| Task goal |
Reprint every line of the data, keeping each character intact.
╭──
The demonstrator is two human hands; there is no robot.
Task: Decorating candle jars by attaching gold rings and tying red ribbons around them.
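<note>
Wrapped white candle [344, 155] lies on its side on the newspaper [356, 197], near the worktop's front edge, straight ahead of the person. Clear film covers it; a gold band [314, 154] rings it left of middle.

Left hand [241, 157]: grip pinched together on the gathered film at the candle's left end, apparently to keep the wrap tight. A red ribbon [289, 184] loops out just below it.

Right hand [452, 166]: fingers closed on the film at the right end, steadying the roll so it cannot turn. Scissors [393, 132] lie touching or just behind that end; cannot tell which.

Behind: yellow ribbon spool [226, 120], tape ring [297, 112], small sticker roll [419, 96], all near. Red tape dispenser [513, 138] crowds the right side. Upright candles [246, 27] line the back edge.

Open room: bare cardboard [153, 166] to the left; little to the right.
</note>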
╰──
| Answer to this problem |
The demonstrator is two human hands; there is no robot.
Task: Decorating candle jars by attaching gold rings and tying red ribbons around them.
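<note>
Wrapped white candle [344, 155] lies on its side on the newspaper [356, 197], near the worktop's front edge, straight ahead of the person. Clear film covers it; a gold band [314, 154] rings it left of middle.

Left hand [241, 157]: grip pinched together on the gathered film at the candle's left end, apparently to keep the wrap tight. A red ribbon [289, 184] loops out just below it.

Right hand [452, 166]: fingers closed on the film at the right end, steadying the roll so it cannot turn. Scissors [393, 132] lie touching or just behind that end; cannot tell which.

Behind: yellow ribbon spool [226, 120], tape ring [297, 112], small sticker roll [419, 96], all near. Red tape dispenser [513, 138] crowds the right side. Upright candles [246, 27] line the back edge.

Open room: bare cardboard [153, 166] to the left; little to the right.
</note>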

This exercise requires no further work.